SWV NÖ-Thomas Schaden: „Nein der Regierung zum Gaspreisdeckel gefährdet unsere Betriebe!“
St. Pölten (OTS) – Kein Verständnis dafür, dass die Regierungsparteien den Antrag der SPÖ im Nationalrat für einen Gaspreisdeckel abgelehnt haben, hat der Präsident des Sozialdemokratischen Wirtschaftsverbandes (SWV) NÖ, Thomas Schaden:
„ÖVP und Grüne haben offenbar keine Ahnung davon, wie sehr die Unternehmen unter den hohen Energiepreise leiden. Mit einem Gaspreisdeckel, wie er in Deutschland in die Wege geleitet wurde, könnten die Betriebe effektiv und nachhaltig unterstützt werden.

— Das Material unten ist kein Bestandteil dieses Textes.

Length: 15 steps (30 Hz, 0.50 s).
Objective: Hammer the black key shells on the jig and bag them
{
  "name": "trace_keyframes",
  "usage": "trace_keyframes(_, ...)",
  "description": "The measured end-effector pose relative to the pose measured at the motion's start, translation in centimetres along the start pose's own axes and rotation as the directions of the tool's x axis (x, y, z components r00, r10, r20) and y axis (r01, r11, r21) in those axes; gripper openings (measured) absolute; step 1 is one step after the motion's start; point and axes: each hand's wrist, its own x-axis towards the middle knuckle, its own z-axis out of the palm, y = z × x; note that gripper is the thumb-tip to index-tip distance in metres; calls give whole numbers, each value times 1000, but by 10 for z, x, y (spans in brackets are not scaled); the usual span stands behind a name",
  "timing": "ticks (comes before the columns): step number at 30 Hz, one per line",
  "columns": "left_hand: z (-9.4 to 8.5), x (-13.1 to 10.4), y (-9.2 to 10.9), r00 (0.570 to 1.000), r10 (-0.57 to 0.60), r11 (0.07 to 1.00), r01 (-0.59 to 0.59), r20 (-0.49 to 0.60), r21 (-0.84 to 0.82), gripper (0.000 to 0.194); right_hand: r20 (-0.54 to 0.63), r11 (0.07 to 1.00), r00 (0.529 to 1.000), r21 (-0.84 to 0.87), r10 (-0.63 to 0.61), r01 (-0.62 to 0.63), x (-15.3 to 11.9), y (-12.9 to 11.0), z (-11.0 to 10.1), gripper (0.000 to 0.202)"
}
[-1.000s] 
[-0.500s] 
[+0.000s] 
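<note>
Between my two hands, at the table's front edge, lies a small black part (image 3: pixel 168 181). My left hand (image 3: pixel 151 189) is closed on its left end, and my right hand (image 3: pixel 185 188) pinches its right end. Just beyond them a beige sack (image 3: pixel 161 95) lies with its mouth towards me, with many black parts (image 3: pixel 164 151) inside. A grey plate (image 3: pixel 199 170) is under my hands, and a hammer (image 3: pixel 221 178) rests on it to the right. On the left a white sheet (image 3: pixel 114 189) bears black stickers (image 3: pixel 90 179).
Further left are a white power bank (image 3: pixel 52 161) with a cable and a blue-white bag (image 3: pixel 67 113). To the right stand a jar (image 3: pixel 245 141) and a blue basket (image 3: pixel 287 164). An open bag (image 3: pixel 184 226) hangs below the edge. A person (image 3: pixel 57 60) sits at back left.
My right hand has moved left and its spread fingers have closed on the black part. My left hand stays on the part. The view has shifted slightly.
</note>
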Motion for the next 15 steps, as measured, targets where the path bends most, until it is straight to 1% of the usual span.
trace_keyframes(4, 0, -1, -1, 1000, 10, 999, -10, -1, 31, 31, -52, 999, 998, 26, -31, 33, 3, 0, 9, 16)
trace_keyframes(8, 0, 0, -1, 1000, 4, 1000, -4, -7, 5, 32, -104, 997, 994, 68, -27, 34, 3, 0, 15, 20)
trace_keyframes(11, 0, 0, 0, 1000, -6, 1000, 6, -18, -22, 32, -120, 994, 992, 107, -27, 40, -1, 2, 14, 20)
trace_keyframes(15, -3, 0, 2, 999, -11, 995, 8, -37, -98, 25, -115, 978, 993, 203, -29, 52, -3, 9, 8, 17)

Allerdings tut die österreichische Regierung seit Monaten nichts für eine derartige Maßnahme. Mit dieser Untätigkeit schadet sie den Unternehmen und gefährdet zehntausende Arbeitsplätze.“
„Dass die Regierung keinen Gaspreisdeckel geschaffen hat, führt zu einem dramatischen Wettbewerbsnachteil für die österreichischen Unternehmen gegenüber den deutschen. Diese können aufgrund der niedrigeren Preise ihre Produkte wesentlich günstiger anbieten als die heimischen. Während unsere Betriebe mit enormem Einsatz um Aufträge und Arbeitsplätze kämpfen, schaut die Regierung tatenlos zu und unternimmt nichts, um der Benachteiligung unserer Betriebe ein Ende zu setzen.“
„Die Regierung wiederholt ihre schweren Fehler in der Corona-Pandemie mit noch schlimmeren Folgen. Ihre Aktionen gegen die hohen Energiepreise sind zaghaft, Einzelmaßnahmen werden zu einem unübersichtlichen Stückwerk. Und dann erfolgt die Auszahlung von Unterstützungen auch noch langsam. Bestes Beispiel ist der Energiekostenzuschuss, der nur einen kleinen Teil der gestiegenen Energiepreise abfedert und zeitlich noch dazu extrem begrenzt ist.“
„Die mangelnde Unterstützung der Regierung gegen die hohe Energiepreise trifft die Menschen und die kleinen und mittleren Unternehmen hart. Sie beschäftigten zwei Drittel der Erwerbstätigen in der Wirtschaft und zahlen einen großen Teil des Steueraufkommens. Sie müssen die zu hohen Steuern fristgerecht zahlen. Wenn dann aber die Regierung an der Reihe ist, ihnen zu helfen, passiert zuerst nichts, dann wenig und das auch noch spät. Das ist ein unhaltbarer Zustand“, kritisiert Thomas Schaden.